Instructions for the task: How many lines of the listing below hold the word "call"? Answer with the number alone.
══ Given data
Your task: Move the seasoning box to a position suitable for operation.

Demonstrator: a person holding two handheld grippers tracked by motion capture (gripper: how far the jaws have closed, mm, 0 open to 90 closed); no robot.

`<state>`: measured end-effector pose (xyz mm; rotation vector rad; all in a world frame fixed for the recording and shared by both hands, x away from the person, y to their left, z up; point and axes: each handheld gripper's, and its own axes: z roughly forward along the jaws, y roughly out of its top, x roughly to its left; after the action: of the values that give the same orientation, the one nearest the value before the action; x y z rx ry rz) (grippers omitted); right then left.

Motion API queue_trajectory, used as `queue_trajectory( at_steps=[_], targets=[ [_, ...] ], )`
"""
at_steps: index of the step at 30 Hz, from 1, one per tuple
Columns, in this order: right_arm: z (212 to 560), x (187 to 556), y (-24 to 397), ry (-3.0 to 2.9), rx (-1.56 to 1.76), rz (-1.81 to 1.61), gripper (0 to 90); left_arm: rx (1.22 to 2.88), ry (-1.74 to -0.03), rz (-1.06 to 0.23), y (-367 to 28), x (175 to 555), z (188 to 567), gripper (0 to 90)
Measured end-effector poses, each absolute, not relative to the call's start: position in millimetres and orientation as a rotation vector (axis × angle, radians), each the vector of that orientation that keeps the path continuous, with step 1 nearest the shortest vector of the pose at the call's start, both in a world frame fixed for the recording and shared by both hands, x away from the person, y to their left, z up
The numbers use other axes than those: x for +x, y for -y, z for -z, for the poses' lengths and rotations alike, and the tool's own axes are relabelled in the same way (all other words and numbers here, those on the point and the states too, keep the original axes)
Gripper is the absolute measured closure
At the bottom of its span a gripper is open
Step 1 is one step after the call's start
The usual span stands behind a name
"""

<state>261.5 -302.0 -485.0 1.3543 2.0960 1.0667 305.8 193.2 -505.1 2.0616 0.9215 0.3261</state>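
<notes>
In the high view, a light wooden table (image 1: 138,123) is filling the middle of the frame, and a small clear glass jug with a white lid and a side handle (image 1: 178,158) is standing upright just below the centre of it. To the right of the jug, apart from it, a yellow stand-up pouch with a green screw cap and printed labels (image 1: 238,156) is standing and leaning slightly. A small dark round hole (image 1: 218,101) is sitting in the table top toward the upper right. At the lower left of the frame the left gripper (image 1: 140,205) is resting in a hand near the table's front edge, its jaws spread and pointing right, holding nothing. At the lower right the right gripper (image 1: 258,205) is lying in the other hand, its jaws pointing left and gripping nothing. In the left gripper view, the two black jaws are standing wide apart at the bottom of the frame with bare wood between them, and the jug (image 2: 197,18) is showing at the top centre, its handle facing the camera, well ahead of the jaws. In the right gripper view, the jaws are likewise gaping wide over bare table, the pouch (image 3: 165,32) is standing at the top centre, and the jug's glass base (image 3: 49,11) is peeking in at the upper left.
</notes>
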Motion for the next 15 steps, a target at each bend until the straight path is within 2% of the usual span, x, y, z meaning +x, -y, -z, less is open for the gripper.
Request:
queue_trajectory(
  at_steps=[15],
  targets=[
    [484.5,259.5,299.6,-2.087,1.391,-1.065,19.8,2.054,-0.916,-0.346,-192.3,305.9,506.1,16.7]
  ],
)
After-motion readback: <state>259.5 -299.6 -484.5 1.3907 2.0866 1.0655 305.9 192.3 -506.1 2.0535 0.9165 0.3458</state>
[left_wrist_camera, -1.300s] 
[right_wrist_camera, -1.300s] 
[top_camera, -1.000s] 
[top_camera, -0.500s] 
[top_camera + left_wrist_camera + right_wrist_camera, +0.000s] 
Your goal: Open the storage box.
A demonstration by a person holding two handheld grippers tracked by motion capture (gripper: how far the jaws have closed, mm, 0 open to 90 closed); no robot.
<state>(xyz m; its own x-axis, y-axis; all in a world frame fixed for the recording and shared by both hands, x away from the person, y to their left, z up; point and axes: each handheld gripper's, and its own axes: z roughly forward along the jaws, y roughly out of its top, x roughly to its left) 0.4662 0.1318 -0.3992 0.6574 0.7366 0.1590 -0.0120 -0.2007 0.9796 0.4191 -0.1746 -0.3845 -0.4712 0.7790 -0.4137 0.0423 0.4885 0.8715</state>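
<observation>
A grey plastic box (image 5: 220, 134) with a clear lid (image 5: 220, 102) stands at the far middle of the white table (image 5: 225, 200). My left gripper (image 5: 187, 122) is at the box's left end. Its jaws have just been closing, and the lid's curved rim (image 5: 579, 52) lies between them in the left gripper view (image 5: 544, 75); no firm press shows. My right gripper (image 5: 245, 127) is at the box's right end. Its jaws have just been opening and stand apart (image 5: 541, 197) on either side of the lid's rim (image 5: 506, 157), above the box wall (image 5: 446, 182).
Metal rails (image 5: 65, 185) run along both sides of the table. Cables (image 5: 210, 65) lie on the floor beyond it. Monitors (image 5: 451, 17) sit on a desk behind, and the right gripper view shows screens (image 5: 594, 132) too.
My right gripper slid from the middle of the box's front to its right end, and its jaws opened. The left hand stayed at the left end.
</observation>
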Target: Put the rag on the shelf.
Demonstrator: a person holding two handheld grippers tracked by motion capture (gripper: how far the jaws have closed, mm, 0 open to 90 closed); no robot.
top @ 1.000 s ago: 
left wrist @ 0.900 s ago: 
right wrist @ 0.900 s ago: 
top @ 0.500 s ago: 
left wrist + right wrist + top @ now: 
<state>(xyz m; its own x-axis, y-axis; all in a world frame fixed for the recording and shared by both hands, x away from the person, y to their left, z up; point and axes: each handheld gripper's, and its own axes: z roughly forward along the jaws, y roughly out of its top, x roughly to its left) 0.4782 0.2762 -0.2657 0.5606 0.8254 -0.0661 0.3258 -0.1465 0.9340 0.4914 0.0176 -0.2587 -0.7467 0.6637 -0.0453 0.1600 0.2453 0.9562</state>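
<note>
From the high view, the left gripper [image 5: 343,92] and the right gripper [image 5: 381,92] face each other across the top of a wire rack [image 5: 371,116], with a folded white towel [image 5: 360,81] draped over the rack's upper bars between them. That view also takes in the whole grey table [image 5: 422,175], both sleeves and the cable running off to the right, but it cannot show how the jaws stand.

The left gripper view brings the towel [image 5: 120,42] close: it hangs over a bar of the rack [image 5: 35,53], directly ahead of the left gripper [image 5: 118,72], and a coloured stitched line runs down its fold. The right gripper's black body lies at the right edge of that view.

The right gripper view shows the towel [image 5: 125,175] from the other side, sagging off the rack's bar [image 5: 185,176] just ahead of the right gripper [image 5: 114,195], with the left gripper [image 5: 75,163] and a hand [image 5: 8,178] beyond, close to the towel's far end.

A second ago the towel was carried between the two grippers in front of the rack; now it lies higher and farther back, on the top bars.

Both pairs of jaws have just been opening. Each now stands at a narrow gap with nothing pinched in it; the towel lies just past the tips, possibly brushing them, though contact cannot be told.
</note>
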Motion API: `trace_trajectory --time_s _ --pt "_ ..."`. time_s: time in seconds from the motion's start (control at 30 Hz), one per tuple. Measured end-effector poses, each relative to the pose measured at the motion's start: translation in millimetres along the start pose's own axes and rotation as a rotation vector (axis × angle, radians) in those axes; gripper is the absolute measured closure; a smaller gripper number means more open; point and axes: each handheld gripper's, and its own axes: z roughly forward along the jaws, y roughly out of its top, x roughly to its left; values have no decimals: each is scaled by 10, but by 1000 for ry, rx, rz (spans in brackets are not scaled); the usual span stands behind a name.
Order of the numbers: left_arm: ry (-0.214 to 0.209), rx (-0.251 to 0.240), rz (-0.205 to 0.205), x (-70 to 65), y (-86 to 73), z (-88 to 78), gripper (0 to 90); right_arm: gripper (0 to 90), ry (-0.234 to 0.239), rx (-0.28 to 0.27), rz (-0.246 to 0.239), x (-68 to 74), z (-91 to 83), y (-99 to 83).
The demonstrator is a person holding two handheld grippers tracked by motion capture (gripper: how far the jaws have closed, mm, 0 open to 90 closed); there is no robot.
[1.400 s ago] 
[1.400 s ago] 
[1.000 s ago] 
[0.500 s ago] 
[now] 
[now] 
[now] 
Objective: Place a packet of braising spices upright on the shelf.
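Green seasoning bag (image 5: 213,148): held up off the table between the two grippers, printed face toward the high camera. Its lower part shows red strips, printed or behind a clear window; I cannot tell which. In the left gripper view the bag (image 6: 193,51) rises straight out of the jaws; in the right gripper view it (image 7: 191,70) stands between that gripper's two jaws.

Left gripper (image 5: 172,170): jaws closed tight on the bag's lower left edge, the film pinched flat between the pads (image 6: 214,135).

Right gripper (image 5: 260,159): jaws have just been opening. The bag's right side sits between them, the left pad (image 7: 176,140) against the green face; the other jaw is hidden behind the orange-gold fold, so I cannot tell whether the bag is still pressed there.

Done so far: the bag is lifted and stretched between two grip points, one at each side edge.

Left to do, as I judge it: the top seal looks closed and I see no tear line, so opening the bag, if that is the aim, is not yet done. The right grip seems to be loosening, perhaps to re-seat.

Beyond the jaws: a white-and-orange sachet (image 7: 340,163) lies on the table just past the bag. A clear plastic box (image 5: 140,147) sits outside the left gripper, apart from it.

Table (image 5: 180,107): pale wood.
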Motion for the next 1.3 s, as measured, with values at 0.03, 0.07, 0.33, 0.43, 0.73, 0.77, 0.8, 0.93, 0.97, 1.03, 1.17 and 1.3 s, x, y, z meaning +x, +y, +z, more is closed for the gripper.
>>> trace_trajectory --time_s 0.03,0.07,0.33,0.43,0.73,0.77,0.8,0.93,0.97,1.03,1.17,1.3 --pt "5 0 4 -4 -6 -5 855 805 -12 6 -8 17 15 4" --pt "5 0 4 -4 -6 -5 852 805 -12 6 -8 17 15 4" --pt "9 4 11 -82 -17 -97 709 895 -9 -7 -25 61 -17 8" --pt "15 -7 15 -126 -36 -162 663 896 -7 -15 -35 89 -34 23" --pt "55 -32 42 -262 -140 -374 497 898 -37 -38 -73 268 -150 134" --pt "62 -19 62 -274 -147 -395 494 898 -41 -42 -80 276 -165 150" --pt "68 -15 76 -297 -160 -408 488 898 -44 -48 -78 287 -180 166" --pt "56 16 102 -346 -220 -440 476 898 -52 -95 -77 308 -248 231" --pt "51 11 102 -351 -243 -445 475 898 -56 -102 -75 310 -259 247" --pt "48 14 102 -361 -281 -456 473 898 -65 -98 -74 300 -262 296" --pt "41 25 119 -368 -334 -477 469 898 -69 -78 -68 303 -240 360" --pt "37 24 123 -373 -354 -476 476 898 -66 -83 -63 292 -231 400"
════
Solution: 2